**Action item**
Copy every record exactly, with nothing left out.

===== The data

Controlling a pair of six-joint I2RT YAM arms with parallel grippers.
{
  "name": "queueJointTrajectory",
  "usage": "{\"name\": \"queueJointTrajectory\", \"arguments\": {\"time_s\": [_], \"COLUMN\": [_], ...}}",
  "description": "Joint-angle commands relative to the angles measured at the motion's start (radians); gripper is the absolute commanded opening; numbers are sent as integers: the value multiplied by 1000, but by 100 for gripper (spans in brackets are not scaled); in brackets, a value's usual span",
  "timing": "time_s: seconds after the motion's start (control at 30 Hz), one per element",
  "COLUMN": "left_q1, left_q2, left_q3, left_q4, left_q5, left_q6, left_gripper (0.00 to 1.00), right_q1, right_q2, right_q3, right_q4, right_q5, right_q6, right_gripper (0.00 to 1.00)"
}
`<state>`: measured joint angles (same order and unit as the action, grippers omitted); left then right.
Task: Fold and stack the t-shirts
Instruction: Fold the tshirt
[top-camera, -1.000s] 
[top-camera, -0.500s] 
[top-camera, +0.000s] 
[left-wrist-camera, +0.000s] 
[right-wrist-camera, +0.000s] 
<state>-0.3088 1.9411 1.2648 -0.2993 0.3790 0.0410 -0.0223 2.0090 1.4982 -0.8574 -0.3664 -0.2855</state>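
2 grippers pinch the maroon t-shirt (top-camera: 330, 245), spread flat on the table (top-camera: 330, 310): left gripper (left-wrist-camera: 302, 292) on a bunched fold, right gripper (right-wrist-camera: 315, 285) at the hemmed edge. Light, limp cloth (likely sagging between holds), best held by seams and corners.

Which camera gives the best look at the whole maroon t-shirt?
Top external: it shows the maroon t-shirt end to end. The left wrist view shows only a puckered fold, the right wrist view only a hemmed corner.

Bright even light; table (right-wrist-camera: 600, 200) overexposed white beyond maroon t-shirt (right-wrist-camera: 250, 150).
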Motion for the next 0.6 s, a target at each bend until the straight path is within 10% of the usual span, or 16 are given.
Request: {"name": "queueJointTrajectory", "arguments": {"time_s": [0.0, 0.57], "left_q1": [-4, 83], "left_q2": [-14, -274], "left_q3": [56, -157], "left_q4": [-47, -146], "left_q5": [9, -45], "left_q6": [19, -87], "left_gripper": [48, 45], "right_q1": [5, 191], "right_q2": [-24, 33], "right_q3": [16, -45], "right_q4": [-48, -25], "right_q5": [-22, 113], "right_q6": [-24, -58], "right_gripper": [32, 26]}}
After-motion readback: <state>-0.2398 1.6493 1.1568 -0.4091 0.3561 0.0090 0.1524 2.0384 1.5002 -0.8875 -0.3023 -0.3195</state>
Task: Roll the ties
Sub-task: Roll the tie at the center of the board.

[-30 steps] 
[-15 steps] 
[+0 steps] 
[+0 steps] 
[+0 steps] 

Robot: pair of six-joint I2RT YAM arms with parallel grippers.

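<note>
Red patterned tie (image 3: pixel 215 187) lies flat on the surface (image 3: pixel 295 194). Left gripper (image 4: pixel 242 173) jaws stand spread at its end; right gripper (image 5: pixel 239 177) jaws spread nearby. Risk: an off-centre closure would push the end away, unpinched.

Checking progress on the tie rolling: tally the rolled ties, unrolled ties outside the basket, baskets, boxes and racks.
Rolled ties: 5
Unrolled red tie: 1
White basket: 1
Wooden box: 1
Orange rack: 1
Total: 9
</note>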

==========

**Response to this exercise**
Controlling a pair of six-joint I2RT YAM arms with parallel grippers.
{
  "name": "queueJointTrajectory",
  "usage": "{\"name\": \"queueJointTrajectory\", \"arguments\": {\"time_s\": [_], \"COLUMN\": [_], ...}}",
  "description": "Joint-angle commands relative to the angles measured at the motion's start (radians); gripper is the absolute commanded opening; numbers are sent as integers: the value multiplied by 1000, but by 100 for gripper (spans in brackets are not scaled); in brackets, a value's usual span",
  "timing": "time_s: seconds after the motion's start (control at 30 Hz), one per element",
  "COLUMN": "left_q1, left_q2, left_q3, left_q4, left_q5, left_q6, left_gripper (0.00 to 1.00), right_q1, right_q2, right_q3, right_q4, right_q5, right_q6, right_gripper (0.00 to 1.00)"
}
`<state>`: measured joint angles (same order and unit as the action, grippers omitted); left then right.
Task: Fold and stack the t-shirts
Instruction: Fold the tshirt
[top-camera, -1.000s] 
[top-camera, -0.500s] 
[top-camera, +0.000s] 
[left-wrist-camera, +0.000s] 
[right-wrist-camera, +0.000s] 
<state>-0.3088 1.9411 1.2648 -0.2993 0.3790 0.0410 -0.0223 2.0090 1.4982 -0.8574 -0.3664 -0.2855</state>
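2 grippers pinch the maroon t-shirt (top-camera: 330, 245), spread flat on the table (top-camera: 330, 310): left gripper (left-wrist-camera: 302, 292) on a bunched fold, right gripper (right-wrist-camera: 315, 285) at the hemmed edge. Light, limp cloth (likely sagging between holds), best held by seams and corners.

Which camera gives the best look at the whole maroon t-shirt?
Top external: it shows the maroon t-shirt end to end. The left wrist view shows only a puckered fold, the right wrist view only a hemmed corner.

Bright even light; table (right-wrist-camera: 600, 200) overexposed white beyond maroon t-shirt (right-wrist-camera: 250, 150).
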Motion for the next 0.6 s, a target at each bend until the straight path is within 10% of the usual span, or 16 are given.
Request: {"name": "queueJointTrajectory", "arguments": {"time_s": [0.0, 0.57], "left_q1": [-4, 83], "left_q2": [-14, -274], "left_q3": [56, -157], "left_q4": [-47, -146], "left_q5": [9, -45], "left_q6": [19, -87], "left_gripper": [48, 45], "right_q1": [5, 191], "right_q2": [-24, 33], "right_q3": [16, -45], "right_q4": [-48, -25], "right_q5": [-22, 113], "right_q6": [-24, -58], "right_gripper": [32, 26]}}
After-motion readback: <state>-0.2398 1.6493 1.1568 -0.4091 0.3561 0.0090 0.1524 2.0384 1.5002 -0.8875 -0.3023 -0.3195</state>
Task: Roll the ties
Sub-task: Roll the tie at the center of the board.

[-30 steps] 
[-15 steps] 
[+0 steps] 
[+0 steps] 
[+0 steps] 

Robot: pair of six-joint I2RT YAM arms with parallel grippers.

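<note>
Red patterned tie (image 3: pixel 215 187) lies flat on the surface (image 3: pixel 295 194). Left gripper (image 4: pixel 242 173) jaws stand spread at its end; right gripper (image 5: pixel 239 177) jaws spread nearby. Risk: an off-centre closure would push the end away, unpinched.

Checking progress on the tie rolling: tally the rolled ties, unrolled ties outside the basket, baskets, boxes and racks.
Rolled ties: 5
Unrolled red tie: 1
White basket: 1
Wooden box: 1
Orange rack: 1
Total: 9
</note>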

The exercise is done, with nothing more to add.